• **Instructions for the task**
The expected answer is the set of lines in the data below between the line holding "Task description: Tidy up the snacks" and the line holding "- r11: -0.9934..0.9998", inclusive, written out exactly.

• **Data for analysis**
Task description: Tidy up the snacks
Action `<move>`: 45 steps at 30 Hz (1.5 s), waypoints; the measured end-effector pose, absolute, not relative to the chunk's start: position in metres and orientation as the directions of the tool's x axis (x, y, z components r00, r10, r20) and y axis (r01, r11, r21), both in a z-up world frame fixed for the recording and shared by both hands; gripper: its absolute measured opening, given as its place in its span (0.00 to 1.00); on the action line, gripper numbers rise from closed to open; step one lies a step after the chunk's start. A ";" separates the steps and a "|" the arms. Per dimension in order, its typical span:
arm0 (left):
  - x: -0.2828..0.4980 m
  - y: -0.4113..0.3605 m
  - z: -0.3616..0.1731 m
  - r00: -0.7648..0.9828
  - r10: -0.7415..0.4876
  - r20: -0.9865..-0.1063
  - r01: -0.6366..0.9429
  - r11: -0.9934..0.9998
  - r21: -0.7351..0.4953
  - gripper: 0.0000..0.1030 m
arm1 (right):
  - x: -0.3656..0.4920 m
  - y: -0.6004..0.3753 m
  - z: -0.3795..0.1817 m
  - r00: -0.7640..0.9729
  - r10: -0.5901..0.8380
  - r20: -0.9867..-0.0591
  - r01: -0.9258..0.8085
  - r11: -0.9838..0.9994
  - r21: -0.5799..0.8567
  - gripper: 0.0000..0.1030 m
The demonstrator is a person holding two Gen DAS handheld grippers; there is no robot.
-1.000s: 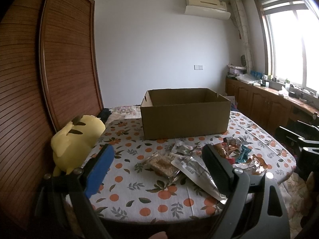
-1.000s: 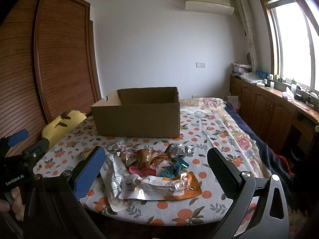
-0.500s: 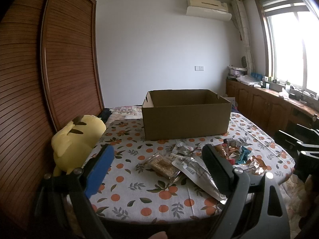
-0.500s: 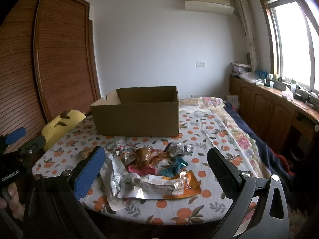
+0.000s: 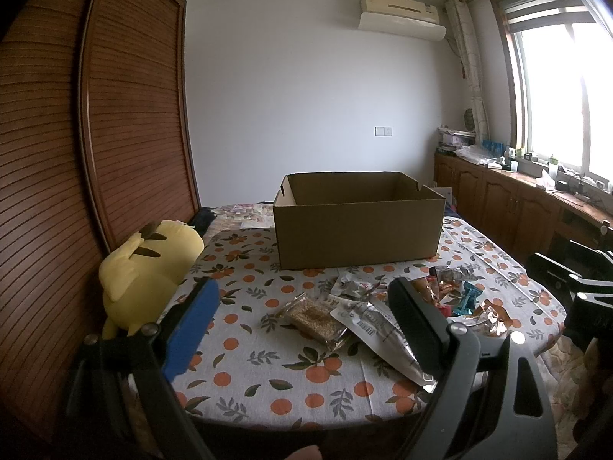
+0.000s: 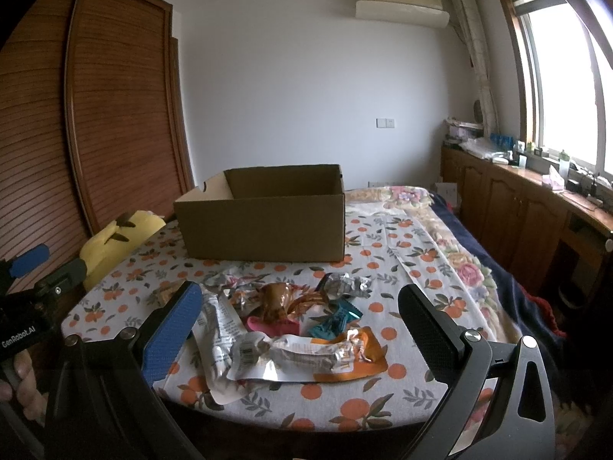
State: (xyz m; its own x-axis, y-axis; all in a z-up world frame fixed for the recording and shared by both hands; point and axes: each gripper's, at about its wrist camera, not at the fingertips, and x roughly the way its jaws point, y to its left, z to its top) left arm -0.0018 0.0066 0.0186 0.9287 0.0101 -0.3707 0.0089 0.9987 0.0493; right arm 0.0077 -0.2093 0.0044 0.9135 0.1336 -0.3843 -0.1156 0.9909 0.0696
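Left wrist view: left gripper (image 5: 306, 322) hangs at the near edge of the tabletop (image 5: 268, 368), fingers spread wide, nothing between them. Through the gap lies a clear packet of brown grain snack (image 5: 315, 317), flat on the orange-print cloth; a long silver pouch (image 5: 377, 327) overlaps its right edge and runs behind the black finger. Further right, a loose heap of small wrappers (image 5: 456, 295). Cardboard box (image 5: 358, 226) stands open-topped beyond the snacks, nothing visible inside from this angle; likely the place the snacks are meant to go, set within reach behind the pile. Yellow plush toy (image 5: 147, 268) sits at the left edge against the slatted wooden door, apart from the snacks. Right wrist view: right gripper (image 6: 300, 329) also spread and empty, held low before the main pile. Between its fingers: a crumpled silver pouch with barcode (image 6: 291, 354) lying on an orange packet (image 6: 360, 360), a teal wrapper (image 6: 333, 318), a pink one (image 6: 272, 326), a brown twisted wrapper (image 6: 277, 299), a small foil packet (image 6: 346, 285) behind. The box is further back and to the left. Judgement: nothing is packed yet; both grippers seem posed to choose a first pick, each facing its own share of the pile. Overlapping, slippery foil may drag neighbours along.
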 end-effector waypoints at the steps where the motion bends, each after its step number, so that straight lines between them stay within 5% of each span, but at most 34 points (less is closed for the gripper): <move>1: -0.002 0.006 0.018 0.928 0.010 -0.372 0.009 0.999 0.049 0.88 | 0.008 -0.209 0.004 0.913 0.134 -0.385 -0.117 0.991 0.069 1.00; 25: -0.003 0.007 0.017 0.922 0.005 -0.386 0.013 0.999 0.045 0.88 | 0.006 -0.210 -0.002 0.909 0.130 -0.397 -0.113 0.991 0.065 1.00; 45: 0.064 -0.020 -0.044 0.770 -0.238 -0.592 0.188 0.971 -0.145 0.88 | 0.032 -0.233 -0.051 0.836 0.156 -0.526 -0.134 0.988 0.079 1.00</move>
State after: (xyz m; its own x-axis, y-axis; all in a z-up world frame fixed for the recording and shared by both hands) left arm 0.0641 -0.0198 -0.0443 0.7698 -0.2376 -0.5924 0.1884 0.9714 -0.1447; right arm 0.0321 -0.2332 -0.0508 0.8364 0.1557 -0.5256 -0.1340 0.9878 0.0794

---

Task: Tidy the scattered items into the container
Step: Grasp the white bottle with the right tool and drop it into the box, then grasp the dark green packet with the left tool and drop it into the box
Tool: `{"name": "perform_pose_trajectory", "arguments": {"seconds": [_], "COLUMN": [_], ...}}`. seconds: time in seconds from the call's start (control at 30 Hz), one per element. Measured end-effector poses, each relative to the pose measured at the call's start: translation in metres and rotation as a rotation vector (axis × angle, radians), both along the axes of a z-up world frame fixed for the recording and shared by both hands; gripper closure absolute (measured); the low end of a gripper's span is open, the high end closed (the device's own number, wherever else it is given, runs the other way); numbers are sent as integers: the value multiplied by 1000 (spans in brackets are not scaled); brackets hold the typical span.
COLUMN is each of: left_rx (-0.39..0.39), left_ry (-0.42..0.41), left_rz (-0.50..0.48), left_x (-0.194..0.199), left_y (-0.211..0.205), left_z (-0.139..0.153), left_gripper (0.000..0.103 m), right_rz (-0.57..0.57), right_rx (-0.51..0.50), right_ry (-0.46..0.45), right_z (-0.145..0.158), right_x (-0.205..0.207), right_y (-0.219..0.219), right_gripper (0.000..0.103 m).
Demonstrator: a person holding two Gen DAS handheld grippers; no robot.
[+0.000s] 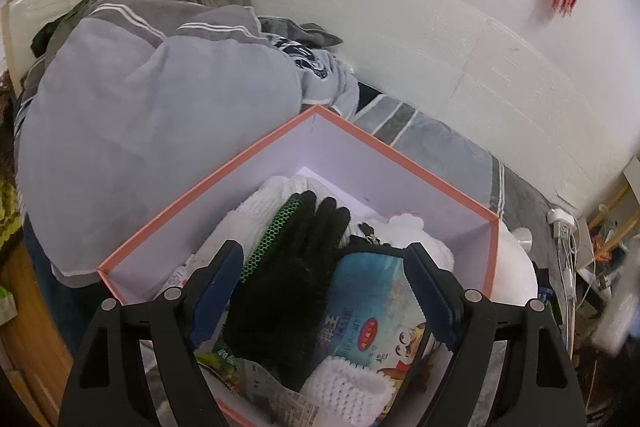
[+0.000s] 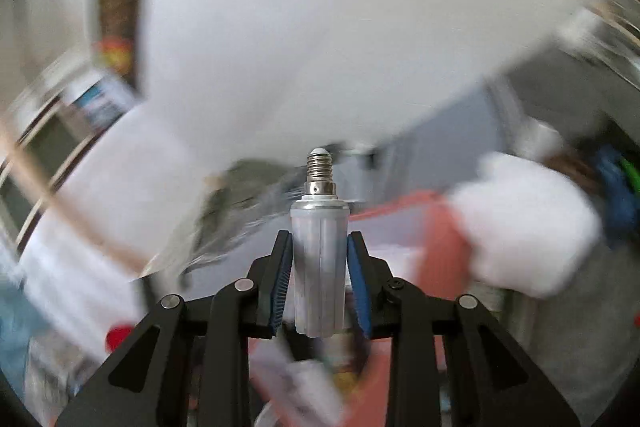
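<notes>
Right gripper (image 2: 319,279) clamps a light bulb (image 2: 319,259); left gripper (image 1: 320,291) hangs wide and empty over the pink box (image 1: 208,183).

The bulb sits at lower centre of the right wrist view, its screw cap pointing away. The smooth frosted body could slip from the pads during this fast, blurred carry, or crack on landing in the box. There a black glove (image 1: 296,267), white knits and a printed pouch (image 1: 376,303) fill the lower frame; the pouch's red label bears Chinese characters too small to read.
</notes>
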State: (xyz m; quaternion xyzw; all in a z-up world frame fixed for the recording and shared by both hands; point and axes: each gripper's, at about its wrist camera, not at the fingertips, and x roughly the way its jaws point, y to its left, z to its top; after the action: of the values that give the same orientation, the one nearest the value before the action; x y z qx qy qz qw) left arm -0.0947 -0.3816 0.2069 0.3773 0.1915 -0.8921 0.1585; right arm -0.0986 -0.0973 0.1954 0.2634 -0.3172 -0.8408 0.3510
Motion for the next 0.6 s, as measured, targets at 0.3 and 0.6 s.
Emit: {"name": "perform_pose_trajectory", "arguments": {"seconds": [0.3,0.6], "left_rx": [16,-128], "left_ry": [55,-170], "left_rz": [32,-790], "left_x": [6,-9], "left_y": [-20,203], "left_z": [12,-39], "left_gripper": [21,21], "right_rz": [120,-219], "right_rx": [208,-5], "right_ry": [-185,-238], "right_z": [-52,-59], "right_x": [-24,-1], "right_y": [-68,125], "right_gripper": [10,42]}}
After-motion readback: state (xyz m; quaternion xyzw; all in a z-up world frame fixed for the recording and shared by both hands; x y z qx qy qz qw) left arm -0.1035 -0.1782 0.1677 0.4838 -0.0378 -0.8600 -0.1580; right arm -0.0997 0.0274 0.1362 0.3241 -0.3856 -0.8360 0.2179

• **Task output**
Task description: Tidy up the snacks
Action `<move>`: 45 steps at 30 Hz (1.5 s), waypoints; the measured end-effector pose, absolute, not relative to the chunk's start: position in metres and orientation as the directions of the tool's x axis (x, y, z components r00, r10, r20) and y axis (r01, r11, r21), both in a z-up world frame fixed for the recording and shared by both hands; gripper: its absolute measured opening, given as its place in its span (0.00 to 1.00); on the action line, gripper numbers rise from closed to open; step one lies a step after the chunk's start. A ";" separates the steps and a "|" the arms. Per dimension in order, its typical span:
arm0 (left):
  - x: -0.2828..0.4980 m
  - y: -0.4113..0.3605 m
  - z: -0.3616..0.1731 m
  - r00: -0.7648..0.9828
  - r10: -0.7415..0.4876
  - r20: -0.9865..-0.1063
  - r01: -0.6366..0.9429
  - r11: -0.9934..0.9998

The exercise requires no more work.